Foi nessa aparente disparidade entre o perfil de rapaz bem integrado e instruído, e o rótulo de perigoso criminoso internacional, que a defesa apostou para tentar convencer a juíza de que Ulbricht nunca pensou em criar uma organização criminosa – o Silk Road foi uma "experiência na área da economia", um "mercado sem interferência do Estado, aberto a todas as oportunidades".
Numa carta enviada à juíza no início da semana, Ulbricht mostrou-se arrependido e pediu clemência, argumentando que o tempo que já tinha passado na cadeia foi suficiente para "reflectir" sobre as suas "acções": "A ideia do Silk Road era dar às pessoas a liberdade para fazerem as suas próprias escolhas, para alcançarem a sua felicidade. Em vez disso, transformou-se num caminho conveniente para satisfazerem a dependência de drogas. Não defendo nem nunca defendi o uso excessivo de drogas. Com o Silk Road aprendi que quando damos liberdade às pessoas, nunca sabemos o que vão fazer com ela", escreveu Ross, ele que era conhecido pelos seus ideais libertários.

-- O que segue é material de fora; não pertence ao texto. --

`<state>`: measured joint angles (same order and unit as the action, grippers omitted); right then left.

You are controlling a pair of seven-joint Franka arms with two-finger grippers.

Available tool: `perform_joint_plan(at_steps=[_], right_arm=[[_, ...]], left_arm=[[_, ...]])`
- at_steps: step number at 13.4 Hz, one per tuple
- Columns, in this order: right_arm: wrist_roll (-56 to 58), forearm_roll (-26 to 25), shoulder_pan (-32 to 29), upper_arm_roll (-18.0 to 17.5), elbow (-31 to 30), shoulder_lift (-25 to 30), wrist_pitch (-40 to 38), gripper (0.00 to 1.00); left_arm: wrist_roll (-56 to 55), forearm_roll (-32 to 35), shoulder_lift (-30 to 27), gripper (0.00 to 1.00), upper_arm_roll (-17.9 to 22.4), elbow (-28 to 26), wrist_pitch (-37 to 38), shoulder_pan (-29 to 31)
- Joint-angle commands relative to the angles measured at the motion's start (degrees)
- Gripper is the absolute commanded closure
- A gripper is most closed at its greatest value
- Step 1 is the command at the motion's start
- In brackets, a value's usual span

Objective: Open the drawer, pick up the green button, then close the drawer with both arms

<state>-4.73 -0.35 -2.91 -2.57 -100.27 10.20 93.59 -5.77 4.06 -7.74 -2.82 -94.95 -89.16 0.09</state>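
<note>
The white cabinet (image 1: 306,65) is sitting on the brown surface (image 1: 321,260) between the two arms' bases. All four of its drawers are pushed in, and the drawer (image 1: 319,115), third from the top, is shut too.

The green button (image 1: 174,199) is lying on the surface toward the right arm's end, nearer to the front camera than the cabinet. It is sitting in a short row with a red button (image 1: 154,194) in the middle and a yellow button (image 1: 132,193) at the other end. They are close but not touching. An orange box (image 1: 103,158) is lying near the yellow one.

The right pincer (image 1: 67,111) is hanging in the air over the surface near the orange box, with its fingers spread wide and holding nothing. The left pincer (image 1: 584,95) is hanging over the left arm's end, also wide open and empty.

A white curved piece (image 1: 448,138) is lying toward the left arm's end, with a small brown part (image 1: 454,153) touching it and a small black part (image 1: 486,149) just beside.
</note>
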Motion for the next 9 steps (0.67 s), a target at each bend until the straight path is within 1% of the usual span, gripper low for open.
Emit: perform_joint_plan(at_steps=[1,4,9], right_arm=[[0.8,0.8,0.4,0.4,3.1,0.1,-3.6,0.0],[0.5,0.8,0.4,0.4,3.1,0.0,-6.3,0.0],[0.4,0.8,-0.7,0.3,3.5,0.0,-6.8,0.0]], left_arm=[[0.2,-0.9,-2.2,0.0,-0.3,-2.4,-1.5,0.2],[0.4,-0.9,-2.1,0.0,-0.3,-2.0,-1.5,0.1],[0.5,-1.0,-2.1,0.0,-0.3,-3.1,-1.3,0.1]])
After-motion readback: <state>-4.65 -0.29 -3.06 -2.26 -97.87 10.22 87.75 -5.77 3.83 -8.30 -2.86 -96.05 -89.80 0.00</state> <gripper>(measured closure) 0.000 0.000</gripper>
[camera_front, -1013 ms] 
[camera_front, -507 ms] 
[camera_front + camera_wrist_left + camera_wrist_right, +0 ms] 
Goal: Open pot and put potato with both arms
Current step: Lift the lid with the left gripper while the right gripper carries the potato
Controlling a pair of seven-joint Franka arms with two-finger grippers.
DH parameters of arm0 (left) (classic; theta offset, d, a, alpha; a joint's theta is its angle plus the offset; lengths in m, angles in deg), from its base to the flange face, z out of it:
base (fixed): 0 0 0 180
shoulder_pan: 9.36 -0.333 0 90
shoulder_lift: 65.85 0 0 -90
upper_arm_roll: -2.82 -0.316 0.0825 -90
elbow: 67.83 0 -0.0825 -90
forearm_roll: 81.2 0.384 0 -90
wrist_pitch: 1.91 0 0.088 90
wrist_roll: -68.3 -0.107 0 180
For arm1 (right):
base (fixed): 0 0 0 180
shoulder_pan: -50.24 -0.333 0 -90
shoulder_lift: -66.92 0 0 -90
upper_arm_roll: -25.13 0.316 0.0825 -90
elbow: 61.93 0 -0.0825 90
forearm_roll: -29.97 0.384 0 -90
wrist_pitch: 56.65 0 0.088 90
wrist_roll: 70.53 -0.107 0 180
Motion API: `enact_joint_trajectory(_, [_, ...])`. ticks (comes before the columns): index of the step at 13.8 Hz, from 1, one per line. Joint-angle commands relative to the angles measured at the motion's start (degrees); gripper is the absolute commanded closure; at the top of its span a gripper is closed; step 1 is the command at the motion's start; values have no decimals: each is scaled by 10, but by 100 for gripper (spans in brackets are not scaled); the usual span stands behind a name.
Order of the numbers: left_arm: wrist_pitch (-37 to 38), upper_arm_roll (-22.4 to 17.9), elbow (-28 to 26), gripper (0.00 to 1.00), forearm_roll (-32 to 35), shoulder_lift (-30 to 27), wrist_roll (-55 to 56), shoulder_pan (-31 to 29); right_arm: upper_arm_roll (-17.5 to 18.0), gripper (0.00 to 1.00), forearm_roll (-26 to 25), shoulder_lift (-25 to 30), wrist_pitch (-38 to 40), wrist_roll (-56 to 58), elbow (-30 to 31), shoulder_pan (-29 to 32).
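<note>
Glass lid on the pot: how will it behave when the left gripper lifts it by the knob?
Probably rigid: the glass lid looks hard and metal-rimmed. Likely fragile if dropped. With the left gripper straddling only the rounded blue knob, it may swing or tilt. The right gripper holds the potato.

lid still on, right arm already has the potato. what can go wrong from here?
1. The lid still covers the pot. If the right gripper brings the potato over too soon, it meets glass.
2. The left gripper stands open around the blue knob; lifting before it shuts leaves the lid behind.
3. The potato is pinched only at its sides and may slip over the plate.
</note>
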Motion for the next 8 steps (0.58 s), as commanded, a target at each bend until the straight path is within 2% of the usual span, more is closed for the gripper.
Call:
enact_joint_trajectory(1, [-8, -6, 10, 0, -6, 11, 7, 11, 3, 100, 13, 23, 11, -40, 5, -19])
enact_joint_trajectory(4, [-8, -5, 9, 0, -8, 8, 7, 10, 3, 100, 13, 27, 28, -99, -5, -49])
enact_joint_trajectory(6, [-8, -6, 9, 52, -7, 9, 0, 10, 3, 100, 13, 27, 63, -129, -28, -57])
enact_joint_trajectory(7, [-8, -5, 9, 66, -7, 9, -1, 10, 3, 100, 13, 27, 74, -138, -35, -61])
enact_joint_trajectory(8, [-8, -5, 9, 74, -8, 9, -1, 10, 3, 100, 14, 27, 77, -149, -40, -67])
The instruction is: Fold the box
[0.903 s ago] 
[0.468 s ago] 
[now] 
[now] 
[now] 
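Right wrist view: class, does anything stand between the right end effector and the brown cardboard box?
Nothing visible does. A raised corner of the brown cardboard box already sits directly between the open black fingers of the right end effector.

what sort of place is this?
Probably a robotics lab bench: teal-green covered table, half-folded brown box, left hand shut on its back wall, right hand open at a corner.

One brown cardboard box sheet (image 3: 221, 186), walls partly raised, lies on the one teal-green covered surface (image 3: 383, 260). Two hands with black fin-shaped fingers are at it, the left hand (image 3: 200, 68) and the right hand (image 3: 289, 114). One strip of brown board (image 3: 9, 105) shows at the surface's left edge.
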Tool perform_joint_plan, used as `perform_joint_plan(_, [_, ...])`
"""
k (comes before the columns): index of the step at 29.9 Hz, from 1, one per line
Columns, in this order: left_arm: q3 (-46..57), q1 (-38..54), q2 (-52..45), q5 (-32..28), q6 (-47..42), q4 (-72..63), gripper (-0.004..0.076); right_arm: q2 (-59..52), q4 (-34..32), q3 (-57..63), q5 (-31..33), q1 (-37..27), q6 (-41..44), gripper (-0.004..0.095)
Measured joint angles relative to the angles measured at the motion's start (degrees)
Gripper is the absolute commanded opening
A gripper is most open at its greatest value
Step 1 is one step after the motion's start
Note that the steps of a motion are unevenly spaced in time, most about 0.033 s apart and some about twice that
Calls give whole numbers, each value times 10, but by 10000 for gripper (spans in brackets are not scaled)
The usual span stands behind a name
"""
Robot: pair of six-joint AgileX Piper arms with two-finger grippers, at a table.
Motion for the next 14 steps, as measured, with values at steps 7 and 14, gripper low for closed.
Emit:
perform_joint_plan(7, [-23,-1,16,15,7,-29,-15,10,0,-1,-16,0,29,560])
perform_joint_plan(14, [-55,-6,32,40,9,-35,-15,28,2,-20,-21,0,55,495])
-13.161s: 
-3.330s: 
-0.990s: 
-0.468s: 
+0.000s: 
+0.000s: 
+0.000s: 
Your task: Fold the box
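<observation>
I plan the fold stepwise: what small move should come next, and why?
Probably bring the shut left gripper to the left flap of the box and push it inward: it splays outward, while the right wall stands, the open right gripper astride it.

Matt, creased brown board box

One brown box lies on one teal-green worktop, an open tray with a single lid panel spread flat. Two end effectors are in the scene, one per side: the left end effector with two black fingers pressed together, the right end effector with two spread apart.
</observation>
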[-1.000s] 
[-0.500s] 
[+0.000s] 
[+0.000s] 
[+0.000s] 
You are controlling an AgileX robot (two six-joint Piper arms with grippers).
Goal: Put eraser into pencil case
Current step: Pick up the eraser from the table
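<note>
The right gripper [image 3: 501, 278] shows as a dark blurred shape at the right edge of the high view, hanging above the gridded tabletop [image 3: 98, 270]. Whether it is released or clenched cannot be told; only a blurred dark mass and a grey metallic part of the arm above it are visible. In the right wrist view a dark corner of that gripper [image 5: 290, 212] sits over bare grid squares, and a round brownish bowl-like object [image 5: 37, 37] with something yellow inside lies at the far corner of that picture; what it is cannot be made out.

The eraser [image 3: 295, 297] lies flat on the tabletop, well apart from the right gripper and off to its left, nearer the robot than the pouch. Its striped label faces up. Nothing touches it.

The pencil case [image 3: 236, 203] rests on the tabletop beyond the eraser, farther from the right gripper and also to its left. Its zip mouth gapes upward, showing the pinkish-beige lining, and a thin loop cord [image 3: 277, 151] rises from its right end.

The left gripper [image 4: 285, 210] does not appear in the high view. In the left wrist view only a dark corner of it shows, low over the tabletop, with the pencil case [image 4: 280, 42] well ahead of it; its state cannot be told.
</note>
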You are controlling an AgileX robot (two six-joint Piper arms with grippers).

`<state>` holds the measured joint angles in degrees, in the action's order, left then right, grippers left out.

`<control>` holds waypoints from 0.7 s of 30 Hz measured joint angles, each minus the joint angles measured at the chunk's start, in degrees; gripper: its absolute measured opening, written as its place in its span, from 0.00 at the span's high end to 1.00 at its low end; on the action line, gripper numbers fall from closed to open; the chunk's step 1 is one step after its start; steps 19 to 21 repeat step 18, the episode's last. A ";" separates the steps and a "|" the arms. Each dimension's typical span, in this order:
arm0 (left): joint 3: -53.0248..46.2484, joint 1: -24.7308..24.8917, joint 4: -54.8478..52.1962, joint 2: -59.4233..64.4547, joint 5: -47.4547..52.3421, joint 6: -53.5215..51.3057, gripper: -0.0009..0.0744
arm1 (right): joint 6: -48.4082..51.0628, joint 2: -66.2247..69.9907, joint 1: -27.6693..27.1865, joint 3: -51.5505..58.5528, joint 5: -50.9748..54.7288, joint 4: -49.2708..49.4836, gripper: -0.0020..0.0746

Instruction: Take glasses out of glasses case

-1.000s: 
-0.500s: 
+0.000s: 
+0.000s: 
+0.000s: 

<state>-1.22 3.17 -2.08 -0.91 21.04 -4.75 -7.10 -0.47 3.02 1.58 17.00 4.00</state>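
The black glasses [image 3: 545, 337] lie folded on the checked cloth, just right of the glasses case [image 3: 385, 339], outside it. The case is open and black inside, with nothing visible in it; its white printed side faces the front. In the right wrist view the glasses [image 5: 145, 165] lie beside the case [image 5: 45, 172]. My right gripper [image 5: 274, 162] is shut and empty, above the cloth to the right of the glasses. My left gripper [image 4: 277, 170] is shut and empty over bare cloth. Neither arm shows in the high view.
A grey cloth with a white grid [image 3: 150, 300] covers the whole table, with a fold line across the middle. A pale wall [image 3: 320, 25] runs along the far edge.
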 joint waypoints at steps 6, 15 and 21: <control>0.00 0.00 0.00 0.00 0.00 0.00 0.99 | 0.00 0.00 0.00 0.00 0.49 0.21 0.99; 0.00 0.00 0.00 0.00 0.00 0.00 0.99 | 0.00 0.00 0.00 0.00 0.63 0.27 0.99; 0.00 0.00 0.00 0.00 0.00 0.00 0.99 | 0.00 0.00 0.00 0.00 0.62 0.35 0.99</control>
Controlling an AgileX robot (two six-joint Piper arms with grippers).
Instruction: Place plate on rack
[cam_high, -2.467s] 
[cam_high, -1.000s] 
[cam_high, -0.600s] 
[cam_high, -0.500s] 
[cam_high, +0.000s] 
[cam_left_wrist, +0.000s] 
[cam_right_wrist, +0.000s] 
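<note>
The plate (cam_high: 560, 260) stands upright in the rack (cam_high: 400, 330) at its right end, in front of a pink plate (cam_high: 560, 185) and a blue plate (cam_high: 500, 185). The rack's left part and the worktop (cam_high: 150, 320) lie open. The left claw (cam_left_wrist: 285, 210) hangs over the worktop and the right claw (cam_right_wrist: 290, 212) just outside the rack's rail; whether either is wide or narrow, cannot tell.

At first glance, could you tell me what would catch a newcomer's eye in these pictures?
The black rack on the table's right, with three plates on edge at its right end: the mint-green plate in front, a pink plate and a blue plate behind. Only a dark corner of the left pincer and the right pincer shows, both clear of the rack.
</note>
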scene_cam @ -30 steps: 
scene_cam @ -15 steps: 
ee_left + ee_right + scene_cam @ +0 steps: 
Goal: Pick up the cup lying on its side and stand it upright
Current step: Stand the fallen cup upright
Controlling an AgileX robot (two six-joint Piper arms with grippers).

Em tribunal ficou provado que Ulbricht ganhou milhões com uma loja online que permitia a venda de drogas ilegais, e que pelo menos seis pessoas morreram após terem consumido drogas compradas no Silk Road. Mas a dureza da sentença deixou os seus apoiantes em estado de choque, e a sua mãe, Lyn, perdida numa floresta negra em busca do filho que conhecia: "Eu sei que se o Ross saísse da prisão amanhã, as autoridades nunca mais ouviriam falar dele. O Ross não é uma ameaça maior para a sociedade do que eu."